■ **EXERCISE GOAL**:
All of the data below is to be output without alteration.

■ **RECORDS PROVIDED**:
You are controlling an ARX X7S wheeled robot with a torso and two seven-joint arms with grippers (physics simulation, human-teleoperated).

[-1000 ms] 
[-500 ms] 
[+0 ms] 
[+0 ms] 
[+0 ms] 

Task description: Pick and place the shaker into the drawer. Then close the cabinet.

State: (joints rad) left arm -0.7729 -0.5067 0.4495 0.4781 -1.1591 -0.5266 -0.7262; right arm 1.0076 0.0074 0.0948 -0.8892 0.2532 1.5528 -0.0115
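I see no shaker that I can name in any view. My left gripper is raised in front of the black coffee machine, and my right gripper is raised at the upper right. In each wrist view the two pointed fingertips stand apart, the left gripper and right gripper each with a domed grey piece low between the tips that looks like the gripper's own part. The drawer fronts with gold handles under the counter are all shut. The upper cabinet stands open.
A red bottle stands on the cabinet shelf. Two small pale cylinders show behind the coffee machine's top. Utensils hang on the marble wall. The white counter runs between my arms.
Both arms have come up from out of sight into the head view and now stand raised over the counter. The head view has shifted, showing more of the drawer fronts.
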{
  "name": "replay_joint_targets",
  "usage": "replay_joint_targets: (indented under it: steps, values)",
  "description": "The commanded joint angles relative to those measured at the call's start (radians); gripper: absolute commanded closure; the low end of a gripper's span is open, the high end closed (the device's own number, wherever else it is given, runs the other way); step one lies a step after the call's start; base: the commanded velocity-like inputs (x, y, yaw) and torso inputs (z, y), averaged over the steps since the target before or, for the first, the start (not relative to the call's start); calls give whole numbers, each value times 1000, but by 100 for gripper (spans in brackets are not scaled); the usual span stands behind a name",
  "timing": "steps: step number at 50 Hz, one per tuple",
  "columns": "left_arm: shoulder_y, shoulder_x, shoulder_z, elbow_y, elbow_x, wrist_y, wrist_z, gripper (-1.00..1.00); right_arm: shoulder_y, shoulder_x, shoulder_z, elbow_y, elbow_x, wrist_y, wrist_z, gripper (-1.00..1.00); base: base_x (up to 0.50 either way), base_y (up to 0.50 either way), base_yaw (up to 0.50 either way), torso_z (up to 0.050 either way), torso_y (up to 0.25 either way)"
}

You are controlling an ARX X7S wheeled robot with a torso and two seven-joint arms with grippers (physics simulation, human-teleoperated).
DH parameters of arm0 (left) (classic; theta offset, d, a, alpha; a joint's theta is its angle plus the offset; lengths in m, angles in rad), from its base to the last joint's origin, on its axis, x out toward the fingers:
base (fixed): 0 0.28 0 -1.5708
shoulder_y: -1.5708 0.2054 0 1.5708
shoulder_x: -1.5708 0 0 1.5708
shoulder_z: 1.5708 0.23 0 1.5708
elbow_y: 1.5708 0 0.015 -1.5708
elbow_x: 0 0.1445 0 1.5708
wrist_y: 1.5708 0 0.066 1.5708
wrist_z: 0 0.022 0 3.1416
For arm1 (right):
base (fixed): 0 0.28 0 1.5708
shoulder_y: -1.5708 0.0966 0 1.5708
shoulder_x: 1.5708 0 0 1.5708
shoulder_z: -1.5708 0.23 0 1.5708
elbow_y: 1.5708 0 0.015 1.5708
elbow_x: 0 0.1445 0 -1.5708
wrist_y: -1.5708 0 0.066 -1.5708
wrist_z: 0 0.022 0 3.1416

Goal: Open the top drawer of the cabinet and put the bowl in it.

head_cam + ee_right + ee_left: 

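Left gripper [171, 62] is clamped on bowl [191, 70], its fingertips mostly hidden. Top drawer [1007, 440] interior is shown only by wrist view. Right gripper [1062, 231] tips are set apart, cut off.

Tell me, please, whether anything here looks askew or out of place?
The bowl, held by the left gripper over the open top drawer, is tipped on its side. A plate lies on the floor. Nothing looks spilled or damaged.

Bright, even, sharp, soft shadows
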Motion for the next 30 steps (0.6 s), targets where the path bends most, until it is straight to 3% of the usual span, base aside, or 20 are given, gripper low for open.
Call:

■ **REPLY**:
You are controlling an ARX X7S wheeled robot with a torso and two seven-joint arms with grippers (physics simulation, human-teleoperated).

[-1000 ms] 
[-500 ms] 
[+0 ms] 
[+0 ms] 
[+0 ms] 

Task description: Pick and place the shaker into the drawer. Then close the cabinet.

State: (joints rad) left arm -0.7729 -0.5067 0.4495 0.4781 -1.1591 -0.5266 -0.7262; right arm 1.0076 0.0074 0.0948 -0.8892 0.2532 1.5528 -0.0115
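I see no shaker that I can name in any view. My left gripper is raised in front of the black coffee machine, and my right gripper is raised at the upper right. In each wrist view the two pointed fingertips stand apart, the left gripper and right gripper each with a domed grey piece low between the tips that looks like the gripper's own part. The drawer fronts with gold handles under the counter are all shut. The upper cabinet stands open.
A red bottle stands on the cabinet shelf. Two small pale cylinders show behind the coffee machine's top. Utensils hang on the marble wall. The white counter runs between my arms.
Both arms have come up from out of sight into the head view and now stand raised over the counter. The head view has shifted, showing more of the drawer fronts.
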{
  "name": "replay_joint_targets",
  "usage": "replay_joint_targets: (indented under it: steps, values)",
  "description": "The commanded joint angles relative to those measured at the call's start (radians); gripper: absolute commanded closure; the low end of a gripper's span is open, the high end closed (the device's own number, wherever else it is given, runs the other way); step one lies a step after the call's start; base: the commanded velocity-like inputs (x, y, yaw) and torso inputs (z, y), averaged over the steps since the target before or, for the first, the start (not relative to the call's start); calls give whole numbers, each value times 1000, but by 100 for gripper (spans in brackets are not scaled); the usual span stands behind a name",
  "timing": "steps: step number at 50 Hz, one per tuple",
  "columns": "left_arm: shoulder_y, shoulder_x, shoulder_z, elbow_y, elbow_x, wrist_y, wrist_z, gripper (-1.00..1.00); right_arm: shoulder_y, shoulder_x, shoulder_z, elbow_y, elbow_x, wrist_y, wrist_z, gripper (-1.00..1.00); base: base_x (up to 0.50 either way), base_y (up to 0.50 either way), base_yaw (up to 0.50 either way), torso_z (up to 0.050 either way), torso_y (up to 0.25 either way)"
}

You are controlling an ARX X7S wheeled robot with a torso and two seven-joint arms with grippers (physics simulation, human-teleoperated).
DH parameters of arm0 (left) (classic; theta offset, d, a, alpha; a joint's theta is its angle plus the offset; lengths in m, angles in rad), from its base to the last joint's origin, on its axis, x out toward the fingers:
base (fixed): 0 0.28 0 -1.5708
shoulder_y: -1.5708 0.2054 0 1.5708
shoulder_x: -1.5708 0 0 1.5708
shoulder_z: 1.5708 0.23 0 1.5708
elbow_y: 1.5708 0 0.015 -1.5708
elbow_x: 0 0.1445 0 1.5708
wrist_y: 1.5708 0 0.066 1.5708
wrist_z: 0 0.022 0 3.1416
For arm1 (right):
base (fixed): 0 0.28 0 1.5708
shoulder_y: -1.5708 0.0966 0 1.5708
shoulder_x: 1.5708 0 0 1.5708
shoulder_z: -1.5708 0.23 0 1.5708
elbow_y: 1.5708 0 0.015 1.5708
elbow_x: 0 0.1445 0 -1.5708
wrist_y: -1.5708 0 0.066 -1.5708
wrist_z: 0 0.022 0 3.1416

Goal: Open the top drawer of the cabinet and put the bowl in it.

head_cam + ee_right + ee_left: 

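Left gripper [171, 62] is clamped on bowl [191, 70], its fingertips mostly hidden. Top drawer [1007, 440] interior is shown only by wrist view. Right gripper [1062, 231] tips are set apart, cut off.

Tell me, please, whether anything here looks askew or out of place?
The bowl, held by the left gripper over the open top drawer, is tipped on its side. A plate lies on the floor. Nothing looks spilled or damaged.

Bright, even, sharp, soft shadows
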Motion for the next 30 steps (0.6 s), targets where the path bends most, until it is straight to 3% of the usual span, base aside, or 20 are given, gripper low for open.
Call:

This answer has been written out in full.